[mvapich-discuss] infrequent error in ibv_channel_manager

Martin Pokorny mpokorny at nrao.edu
Fri Mar 10 11:57:49 EST 2017


Hi Hari,

Please see below for my comments.

On 03/10/2017 09:37 AM, Hari Subramoni wrote:
> Sorry to hear that you're facing issues.
>
> Event 3 is IBV_EVENT_QP_ACCESS_ERR. From the man pages, this can be
> caused because of one of the following reasons
>
>  1. Misaligned atomic request
>  2. Too many RDMA Read or Atomic requests
>  3. R_Key violation
>  4. Length errors without immediate data
>
> Out of these, #2 could be related to the application communication
> pattern. Do you think the application is issuing several
> back-to-back large message send operations of MPI3-RMA operations?
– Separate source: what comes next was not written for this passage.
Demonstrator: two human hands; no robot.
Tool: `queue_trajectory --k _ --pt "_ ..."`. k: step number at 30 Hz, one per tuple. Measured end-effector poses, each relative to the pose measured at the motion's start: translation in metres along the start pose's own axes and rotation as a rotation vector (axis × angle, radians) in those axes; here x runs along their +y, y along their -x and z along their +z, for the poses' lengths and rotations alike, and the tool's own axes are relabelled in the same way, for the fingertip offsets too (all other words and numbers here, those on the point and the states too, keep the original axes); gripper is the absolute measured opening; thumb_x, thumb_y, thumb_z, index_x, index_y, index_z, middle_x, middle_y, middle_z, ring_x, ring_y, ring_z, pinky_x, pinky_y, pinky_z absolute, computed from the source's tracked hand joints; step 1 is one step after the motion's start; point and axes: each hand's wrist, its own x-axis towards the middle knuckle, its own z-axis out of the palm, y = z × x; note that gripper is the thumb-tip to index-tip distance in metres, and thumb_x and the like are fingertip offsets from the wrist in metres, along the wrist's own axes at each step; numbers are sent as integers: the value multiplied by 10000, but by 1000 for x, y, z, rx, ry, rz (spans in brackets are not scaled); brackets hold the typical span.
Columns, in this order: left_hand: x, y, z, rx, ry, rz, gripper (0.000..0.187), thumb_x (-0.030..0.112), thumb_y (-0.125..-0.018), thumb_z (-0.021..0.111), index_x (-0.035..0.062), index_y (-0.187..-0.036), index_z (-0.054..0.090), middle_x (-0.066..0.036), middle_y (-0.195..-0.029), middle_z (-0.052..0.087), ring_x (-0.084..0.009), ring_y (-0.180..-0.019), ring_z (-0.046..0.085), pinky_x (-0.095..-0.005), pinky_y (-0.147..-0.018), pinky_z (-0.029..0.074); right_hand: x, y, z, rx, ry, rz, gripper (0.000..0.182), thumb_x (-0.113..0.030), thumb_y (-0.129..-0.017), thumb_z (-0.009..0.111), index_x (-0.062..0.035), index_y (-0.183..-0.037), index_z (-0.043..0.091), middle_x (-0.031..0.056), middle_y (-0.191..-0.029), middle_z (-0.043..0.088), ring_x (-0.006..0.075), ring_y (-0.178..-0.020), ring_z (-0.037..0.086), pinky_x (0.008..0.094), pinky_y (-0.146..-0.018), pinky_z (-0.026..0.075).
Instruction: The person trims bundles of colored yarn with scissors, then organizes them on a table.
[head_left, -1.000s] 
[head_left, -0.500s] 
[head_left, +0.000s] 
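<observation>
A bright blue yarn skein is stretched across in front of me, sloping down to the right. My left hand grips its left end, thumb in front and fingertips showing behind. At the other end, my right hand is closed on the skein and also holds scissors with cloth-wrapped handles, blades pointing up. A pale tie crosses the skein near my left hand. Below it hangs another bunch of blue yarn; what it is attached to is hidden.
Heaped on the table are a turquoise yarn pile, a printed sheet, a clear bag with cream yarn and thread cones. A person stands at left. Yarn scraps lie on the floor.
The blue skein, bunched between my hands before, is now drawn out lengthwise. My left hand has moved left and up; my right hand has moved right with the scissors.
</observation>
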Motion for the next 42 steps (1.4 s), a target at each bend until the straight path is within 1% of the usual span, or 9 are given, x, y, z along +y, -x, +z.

The majority of MPI traffic is from MPI-IO. I don't recall seeing lots 
of RMA operations in the source code of the Lustre ADIO module (with 
which I'm somewhat familiar), but I'll have another look at that.

> For the others, it could be some issue inside the MVAPICH2 library.
> Since you're using MVAPICH2-2.1, which is more than a year old, may I
> request that you retry the application with MVAPICH2-2.2-GA? We've fixed
> several issues since MVAPICH2-2.1 which is available in MVAPICH2-2.2GA.

That's on my list of things to try, but it will have to wait until I can 
get some testing time, meaning mid next week at the earliest.

> Could you give us some more details about the underlying IB fabric?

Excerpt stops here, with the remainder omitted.